I had heard that when you begin to write, it is good to have a beginning, a middle and an end! This makes total sense of course, but if my recent attempt is anything to go by, I tackled my essay in rather a roundabout sort of way!
When I started to write I found that I had almost finished the conclusion first, that I had written some of the beginning and that I had left the middle section till last! This wasn’t intentional but I found that I just wanted to capture what I was thinking at the time and then work out how it fitted all together at a later stage!
This made it very important to read and re-read my content to make sure it made sense and flowed correctly.
I think one of tutors mentioned this week that it can be beneficial to read your written article out loud to yourself – which I totally agree with. If you are falling over your words when you read it aloud, then maybe your audience will have the same trouble when they come to read it.
This week’s lecture was a conversation with Angharad Lewis – a visual culture editor and author who worked on Graphik magazine from 2003, which went to online only in 2014. She discusses how, when it comes to writing, “you need to know your theme well and understand your view to begin with.” She continues, “drafting is certainly important. You won’t have the final shape of the article on the first draft and sometimes you might get started in a place in the story or idea, that you are evolving in the article, and then find that actually you need to make your point by turning it on its head or putting it back into the middle and writing an introductory lead up to it.”
Angharad talks about how publishing has changed and how the process for writing articles online is very different. “There are different things that you have to think about because in print you have people’s attention in a different way, but online you are reaching a much bigger audience but probably for much shorter periods.”
It was also interesting to hear about the process she went through when publishing her book, “So you want to publish a magazine?” working alongside the editor of the publishing house as well as the designers. She talks about how she felt anxious about its release – wondering if it was still current enough having taken two years to put it altogether.
Writing your own book about a subject you are passionate about, would be wonderfully exciting. The thought of working collaboratively with a team of people who also believed in what you are doing would be, I believe, a lot of fun.
However, having listened to and read many resources over the last few weeks about visual culture and writing, it would seem that traditional publishing is coming up against a new term called ‘self-publishing’. This is where you as the writer, editor and/or designer can create your own book and have full control over its content and look and feel.
I have created a couple books in my career (one as a gift and another capturing stories for an organisation’s anniversary), and I really enjoyed the research, talking to people and designing all the content. Bringing it together and working with the printer and an expert in binding, was such a great experience – although quite an expensive one.
Today, there are a few different crowding funding websites like ‘Kickstarter’ where you can pitch your idea and get people to invest in you and your project, which helps on the financial side of things. The pressure to deliver though and keep your investors happy is definitely down to you!
I have been working on my 3,000-word essay this week, which is titled ‘Does Childhood Nostalgia Pull You Back to Your Roots?” Whilst it isn’t finished yet, I have been thinking about the visual design and presentation of the piece.
When thinking and talking about your childhood, there are so many images, feelings, sounds and smells that come to mind. The trouble is, your childhood memories are unique to you and will be different depending on what age you are.

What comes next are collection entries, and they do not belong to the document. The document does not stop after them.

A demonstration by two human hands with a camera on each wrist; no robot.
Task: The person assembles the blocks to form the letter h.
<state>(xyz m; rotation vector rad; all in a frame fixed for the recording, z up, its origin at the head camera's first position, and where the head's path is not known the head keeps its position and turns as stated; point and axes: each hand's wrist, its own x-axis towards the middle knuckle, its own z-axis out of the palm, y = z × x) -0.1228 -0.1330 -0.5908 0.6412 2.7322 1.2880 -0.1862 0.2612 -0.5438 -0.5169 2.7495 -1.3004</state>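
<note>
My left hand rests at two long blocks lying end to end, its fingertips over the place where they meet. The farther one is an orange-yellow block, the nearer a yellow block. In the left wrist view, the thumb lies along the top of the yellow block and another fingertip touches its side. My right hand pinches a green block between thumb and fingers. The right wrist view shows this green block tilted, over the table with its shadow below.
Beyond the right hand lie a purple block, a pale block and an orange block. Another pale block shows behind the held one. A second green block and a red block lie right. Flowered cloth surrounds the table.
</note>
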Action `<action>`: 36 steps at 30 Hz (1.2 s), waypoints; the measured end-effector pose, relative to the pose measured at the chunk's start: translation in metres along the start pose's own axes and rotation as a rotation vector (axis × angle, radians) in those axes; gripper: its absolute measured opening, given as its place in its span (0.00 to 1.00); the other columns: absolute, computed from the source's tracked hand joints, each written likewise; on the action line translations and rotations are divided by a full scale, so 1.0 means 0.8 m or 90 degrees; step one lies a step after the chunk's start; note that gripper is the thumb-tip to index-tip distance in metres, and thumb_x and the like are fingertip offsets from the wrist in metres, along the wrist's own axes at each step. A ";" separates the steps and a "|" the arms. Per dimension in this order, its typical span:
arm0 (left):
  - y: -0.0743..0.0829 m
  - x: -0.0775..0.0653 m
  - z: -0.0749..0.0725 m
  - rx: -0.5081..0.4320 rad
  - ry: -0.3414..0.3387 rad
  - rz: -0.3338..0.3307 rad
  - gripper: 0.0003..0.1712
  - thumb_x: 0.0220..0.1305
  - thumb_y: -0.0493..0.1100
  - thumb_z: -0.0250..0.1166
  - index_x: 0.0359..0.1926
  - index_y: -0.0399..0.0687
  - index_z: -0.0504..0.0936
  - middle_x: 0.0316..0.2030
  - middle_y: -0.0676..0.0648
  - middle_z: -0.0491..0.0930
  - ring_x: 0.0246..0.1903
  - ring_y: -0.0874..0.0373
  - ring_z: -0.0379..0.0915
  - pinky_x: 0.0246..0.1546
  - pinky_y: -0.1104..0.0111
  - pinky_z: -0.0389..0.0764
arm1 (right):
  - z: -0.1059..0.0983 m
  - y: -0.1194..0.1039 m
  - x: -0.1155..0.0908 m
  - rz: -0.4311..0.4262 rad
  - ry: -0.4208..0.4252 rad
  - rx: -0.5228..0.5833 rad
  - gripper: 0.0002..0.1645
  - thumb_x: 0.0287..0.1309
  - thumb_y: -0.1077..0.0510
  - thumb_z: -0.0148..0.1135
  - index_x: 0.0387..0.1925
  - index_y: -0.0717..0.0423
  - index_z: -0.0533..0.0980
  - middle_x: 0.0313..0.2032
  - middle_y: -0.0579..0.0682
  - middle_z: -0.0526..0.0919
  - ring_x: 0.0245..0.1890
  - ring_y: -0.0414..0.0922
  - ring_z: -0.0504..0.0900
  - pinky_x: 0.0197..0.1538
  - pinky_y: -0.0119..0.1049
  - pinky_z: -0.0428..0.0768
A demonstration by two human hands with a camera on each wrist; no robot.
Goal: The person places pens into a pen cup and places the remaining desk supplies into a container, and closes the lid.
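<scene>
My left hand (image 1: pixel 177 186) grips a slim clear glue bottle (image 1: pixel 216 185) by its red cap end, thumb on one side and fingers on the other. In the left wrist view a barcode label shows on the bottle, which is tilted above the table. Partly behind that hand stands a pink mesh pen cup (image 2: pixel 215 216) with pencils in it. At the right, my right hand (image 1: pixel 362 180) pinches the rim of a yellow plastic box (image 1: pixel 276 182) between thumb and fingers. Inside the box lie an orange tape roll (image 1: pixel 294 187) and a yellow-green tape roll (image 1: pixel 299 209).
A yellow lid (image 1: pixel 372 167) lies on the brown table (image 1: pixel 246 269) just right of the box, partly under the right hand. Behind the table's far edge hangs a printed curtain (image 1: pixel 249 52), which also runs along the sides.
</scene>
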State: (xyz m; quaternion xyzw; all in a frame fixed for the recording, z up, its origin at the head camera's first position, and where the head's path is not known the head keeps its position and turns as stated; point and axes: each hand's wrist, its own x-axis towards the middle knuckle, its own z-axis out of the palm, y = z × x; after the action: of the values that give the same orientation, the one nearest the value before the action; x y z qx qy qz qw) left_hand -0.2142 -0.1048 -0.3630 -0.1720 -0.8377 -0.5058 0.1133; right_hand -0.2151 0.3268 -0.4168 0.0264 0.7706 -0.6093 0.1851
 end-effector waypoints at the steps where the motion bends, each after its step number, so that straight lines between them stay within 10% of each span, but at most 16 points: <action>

Someone who grew up in the 70s might remember things very differently than someone who grew up in the 80s.
I don’t want the design of my essay to have lots of images of nostalgic items from the past (sweets, music, fashion, etc.) but rather, have a couple of things that I remember and can pay tribute to from my own memories of the 70s (as the author and designer) and then also to find a way to provoke the audiences own childhood memories through sounds and smells – possibly?
The most interesting part of my essay was collecting the stories and information from the people in my village who I asked for help in putting together the content.
I loved hearing people’s stories and, in this case, their childhood memories from the village I currently live and where my own children are growing up
Because of the current Covid restrictions, I sent out a questionnaire to the people who I wanted to interview about my topic. It would have been so much better to have visited in person, listen to their stories and record them.
At this stage, I am still unsure of the direction I want to head in with the design especially as my essay isn’t quite finished and I want to see if there will be things that come out of my writing which will help influence the design.
In terms of a mood board for this week’s challenge, I set about finding images that I could associate with childhood nostalgia and added some notes but refined my board later in the week as my essay was progressing.